The Illinois Supreme Court "recognized that individuals must have the right to sue companies that unlawfully collect their personal information; otherwise, the companies will not be held accountable," said Rebecca Glenberg, Senior Staff Counsel at the ACLU of Illinois, in a prepared statement.  

"More than a decade after BIPA’s enactment, we constantly hear new examples of companies that have collected, shared, and misused the personal information of millions being shared without their knowledge or consent. The strong protections of Illinois’s law are more critical than ever.”  

Maatman and attorney Robert Cattanach, of the firm of Dorsey & Whitney, said the decision could be ticketed for an appeal to the U.S. Supreme Court.

Both Maatman and Cattanach said they believe the Illinois Supreme Court’s decision could conflict with the U.S. Supreme Court’s findings in the 2016 decision, Spokeo v Robins.

In that case, Cattanach said, the U.S. Supreme Court held “that absent some cognizable harm, individuals complaining of privacy violations had no standing to bring actions against entities alleged to have violated their privacy.”

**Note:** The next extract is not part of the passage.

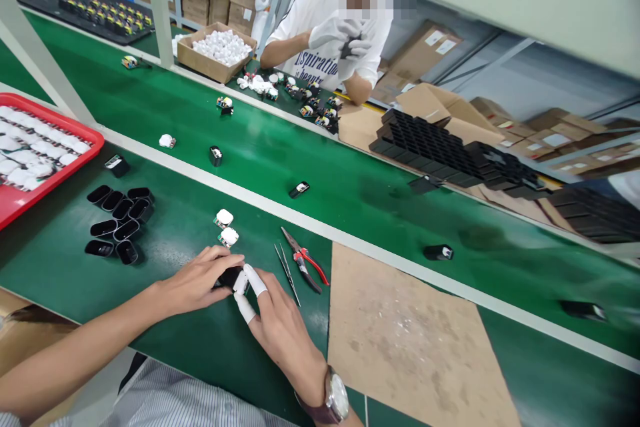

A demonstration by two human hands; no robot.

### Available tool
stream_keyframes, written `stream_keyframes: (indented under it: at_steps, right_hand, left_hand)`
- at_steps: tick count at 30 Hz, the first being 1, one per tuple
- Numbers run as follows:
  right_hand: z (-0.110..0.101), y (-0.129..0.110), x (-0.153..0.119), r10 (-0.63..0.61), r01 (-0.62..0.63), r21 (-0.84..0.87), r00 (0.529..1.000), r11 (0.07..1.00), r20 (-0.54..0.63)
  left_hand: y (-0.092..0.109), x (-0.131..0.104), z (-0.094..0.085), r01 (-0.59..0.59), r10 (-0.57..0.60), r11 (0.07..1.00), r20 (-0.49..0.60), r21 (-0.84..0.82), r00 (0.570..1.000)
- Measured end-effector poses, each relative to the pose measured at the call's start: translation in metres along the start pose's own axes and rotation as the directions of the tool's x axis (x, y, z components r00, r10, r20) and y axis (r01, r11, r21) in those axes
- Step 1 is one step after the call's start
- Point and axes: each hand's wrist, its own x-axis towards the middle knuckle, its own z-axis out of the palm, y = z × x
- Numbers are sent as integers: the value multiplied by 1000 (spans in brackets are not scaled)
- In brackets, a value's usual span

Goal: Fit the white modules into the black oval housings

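Observation:
My left hand point(200, 280) is closed round a small black plastic housing point(231, 276), partly hidden by the fingers. With white finger cots on thumb and forefinger, my right hand point(280, 317) pinches a white-topped part point(241, 283) at the housing's right end. How deep the part sits in the housing I cannot tell. Just beyond my hands lie two white-capped circuit pieces point(229, 236). Several black oval housings point(126, 230) stand with their mouths up on the bench to the left. Tweezers point(287, 275) and red-handled pliers point(305, 260) rest to the right.
A red tray point(95, 147) of white parts stands at far left. Across the green conveyor belt point(260, 163), which carries scattered units, a gloved co-worker point(330, 33) handles a dark part. A cardboard sheet point(400, 333) covers the right bench. Black trays point(425, 147) are stacked opposite.

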Motion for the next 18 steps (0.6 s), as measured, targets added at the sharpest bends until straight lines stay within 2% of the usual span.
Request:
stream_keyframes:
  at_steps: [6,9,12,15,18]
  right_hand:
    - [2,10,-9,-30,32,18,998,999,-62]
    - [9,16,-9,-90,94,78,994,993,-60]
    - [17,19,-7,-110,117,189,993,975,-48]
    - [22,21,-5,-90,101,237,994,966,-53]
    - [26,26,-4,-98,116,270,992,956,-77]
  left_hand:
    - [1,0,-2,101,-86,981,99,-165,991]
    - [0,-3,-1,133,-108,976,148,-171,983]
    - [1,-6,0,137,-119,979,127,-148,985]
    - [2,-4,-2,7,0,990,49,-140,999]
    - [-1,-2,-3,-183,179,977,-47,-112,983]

The Rosenbach decision did not address Spokeo.

“If allowed to stand … the Illinois Court’s ruling would signal a significant sea change in how courts allow claims without actual damages to proceed, and open the floodgates to class actions claiming privacy violations even without any showing of actual harm," Cattanach said, in a prepared statement. 

Kay said he also suspects the ruling will spur even stronger calls to change the BIPA statute and "rein in the scope" of the law. Prior efforts to do so have failed in the Illinois General Assembly.

Rosenbach was represented before the Illinois Supreme Court by attorney Phillip Bock, of the firm of Bock Hatch Lewis & Oppenheim, of Chicago.

Six Flags was represented by attorney Kathleen O’Sullivan, of the firm of Perkins Coie, of Seattle.

Bock and Six Flags did not reply to requests for comment from the Cook County Record.